[[ Dataset section open ]]

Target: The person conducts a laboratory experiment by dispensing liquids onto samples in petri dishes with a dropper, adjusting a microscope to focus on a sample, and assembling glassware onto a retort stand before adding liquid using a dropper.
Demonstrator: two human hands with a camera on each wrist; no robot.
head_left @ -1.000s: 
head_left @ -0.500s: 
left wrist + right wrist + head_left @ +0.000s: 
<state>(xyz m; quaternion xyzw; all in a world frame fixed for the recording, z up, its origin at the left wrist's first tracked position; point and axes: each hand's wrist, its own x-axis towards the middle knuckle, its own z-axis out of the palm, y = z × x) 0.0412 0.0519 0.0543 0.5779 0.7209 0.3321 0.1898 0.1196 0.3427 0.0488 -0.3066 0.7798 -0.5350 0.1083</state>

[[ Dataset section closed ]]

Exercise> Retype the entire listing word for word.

Reply to the task>
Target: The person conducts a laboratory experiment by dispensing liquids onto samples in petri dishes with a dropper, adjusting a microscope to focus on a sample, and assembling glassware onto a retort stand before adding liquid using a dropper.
Demonstrator: two human hands with a camera on each wrist; no robot.
head_left @ -1.000s: 
head_left @ -0.500s: 
left wrist + right wrist + head_left @ +0.000s: 
<state>(xyz m; quaternion xyzw; all in a world frame fixed for the recording, z up, its origin at the left wrist's first tracked position; point and axes: each hand's wrist, its own x-axis towards the middle knuckle, its own z-axis out of the palm, y = z × x) 0.0412 0.0519 0.0543 0.5779 0.7209 0.3321 0.1898 0.1196 0.3427 0.0488 -0.3066 0.7798 -0.5350 0.1083</state>

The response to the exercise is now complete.